Next, the CRC stem cells (SW620CSC) and human monocytes were stained with the vital colorants DIO and DID, respectively. These cells were co-cultured for 5 days, following previous-established experimental conditions [17]. Confocal microscopy confirmed the generation of double positive entities that we defined as tumour hybrid cells (THCs, DID+DIO+) (Figure 1D). Similar results were obtained by spectral flow cytometry; after a 5-day co-culture between EpCAM+ SW620CSCs and CD14+ human monocytes, a double positive population (EpCAM+CD14+) was detected (Figure 1E). The gating strategy that followed is shown in Supplementary Figure S1.
Note that, after co-culture, three defined populations were detected: CD14+ (monocytes), EpCAM+ (CRC stem cells) and CD14+EpCAM+ (THCs) (Figure 1E and Figure 2A,B).

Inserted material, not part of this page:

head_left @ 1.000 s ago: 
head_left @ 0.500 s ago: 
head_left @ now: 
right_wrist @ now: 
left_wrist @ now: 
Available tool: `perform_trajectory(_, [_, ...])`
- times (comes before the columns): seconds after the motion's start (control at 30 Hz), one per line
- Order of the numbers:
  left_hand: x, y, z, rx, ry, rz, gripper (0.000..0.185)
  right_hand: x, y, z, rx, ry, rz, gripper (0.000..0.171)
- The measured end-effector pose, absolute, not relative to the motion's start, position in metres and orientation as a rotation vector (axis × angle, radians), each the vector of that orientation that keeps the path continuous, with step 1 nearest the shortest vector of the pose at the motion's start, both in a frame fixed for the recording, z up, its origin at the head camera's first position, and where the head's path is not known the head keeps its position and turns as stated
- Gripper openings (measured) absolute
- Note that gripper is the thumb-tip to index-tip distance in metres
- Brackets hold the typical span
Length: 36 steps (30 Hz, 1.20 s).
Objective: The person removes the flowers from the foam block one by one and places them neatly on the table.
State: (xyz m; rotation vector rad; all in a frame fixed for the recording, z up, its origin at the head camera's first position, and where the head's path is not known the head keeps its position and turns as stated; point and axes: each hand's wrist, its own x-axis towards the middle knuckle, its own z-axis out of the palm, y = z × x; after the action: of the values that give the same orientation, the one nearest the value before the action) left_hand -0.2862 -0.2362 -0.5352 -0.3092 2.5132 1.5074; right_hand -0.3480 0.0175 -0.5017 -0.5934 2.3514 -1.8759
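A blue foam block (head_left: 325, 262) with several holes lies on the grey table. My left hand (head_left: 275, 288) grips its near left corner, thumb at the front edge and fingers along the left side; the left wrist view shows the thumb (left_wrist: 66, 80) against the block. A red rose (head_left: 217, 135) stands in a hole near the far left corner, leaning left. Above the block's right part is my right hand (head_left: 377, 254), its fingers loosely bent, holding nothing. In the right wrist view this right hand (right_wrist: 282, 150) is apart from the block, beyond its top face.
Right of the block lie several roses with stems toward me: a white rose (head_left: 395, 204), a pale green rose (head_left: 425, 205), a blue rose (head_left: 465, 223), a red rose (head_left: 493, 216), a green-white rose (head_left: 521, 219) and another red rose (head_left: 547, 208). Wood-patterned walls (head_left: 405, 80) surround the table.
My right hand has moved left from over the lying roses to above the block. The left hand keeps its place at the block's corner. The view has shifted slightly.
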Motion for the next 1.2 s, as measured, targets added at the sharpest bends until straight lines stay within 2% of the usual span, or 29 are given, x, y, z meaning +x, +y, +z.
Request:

We remark that CD14+EpCAM+ also expressed CD45 (Figure 2C,D). Figure 2E–G show levels of these markers on both monocytes and SW620CSC before co-culture, confirming how CD14 and CD45 are exclusive leukocyte markers, not expressed on tumour cells, and EpCAM is an epithelial marker not found on leukocytes. Thus, we define THCs as CD45+CD14+EpCAM+. As we have described before [17], the CSC phenotype significantly generated higher levels of THCs compared to SW620 control cells (Figure 2H). However, in contrast to our previous report in lung cancer [17], we have identified EPCAM instead of pan cytokeratin (PanK) as the optimal biomarker for SW620CSCs. Both the SW620 cell line and SW620CSC expressed very low levels of PanK on their cell surface (Supplementary Figure S2).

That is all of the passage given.